HOW TO COMPLETE THIS TASK: Whenever the word "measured" shows up in a line of the data, copy that line.

SUPPLIED INFORMATION:
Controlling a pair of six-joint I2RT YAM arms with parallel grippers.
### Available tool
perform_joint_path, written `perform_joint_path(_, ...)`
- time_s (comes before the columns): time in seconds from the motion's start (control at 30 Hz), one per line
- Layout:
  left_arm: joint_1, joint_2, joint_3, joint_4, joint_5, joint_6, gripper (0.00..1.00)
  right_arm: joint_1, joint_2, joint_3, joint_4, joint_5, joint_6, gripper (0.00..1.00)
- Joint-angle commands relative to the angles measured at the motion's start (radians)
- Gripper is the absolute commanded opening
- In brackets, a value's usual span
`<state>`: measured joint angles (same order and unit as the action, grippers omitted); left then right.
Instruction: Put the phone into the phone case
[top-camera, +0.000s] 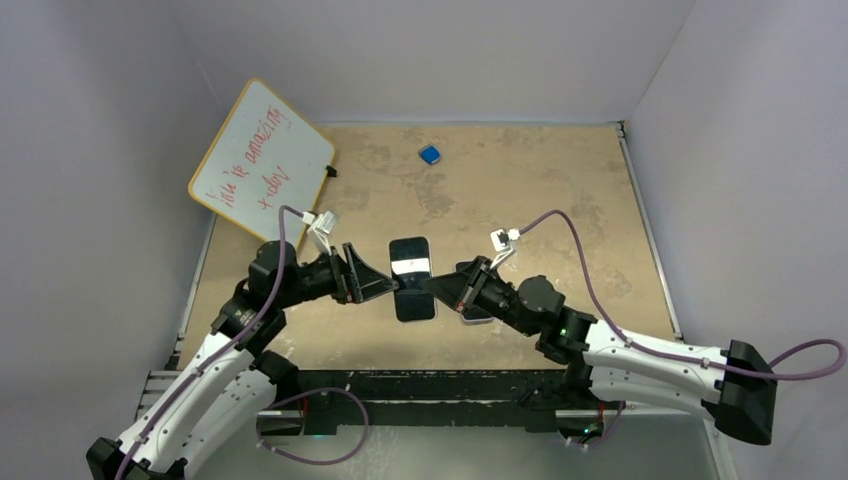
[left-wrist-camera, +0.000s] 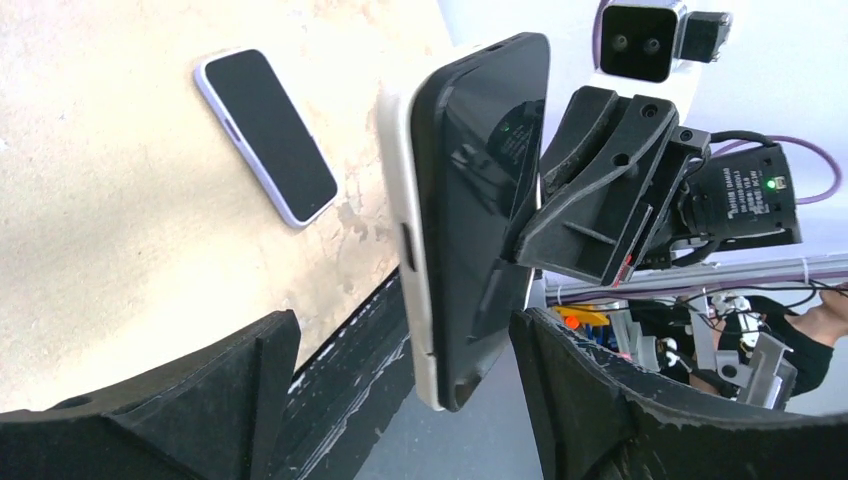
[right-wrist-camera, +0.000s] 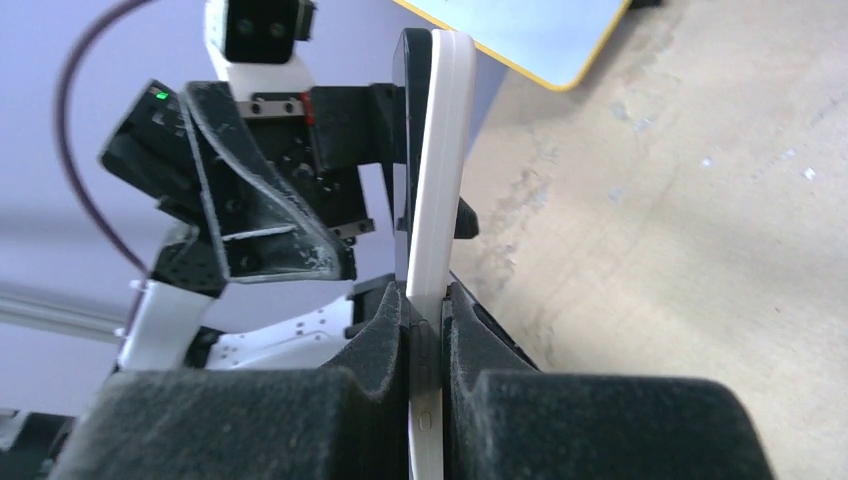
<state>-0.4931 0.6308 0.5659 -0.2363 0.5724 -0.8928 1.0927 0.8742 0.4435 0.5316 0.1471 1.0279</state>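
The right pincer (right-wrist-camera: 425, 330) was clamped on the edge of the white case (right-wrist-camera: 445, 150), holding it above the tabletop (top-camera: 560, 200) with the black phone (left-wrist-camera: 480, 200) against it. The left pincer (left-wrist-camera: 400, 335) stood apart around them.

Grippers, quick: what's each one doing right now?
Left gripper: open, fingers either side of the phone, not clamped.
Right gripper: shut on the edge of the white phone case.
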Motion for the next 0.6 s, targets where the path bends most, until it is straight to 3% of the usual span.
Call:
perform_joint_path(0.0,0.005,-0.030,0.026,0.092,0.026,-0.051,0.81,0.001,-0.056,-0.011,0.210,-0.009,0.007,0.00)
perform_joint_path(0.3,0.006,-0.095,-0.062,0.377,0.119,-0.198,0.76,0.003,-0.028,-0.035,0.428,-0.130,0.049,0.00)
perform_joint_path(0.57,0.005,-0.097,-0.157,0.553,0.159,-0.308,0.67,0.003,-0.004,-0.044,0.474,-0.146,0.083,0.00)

SOLUTION TO THE EXERCISE:
- Joint-angle commands relative to the angles measured at the motion's start (radians)
`<state>`: measured joint angles (same order and unit as the action, grippers omitted); left then right.

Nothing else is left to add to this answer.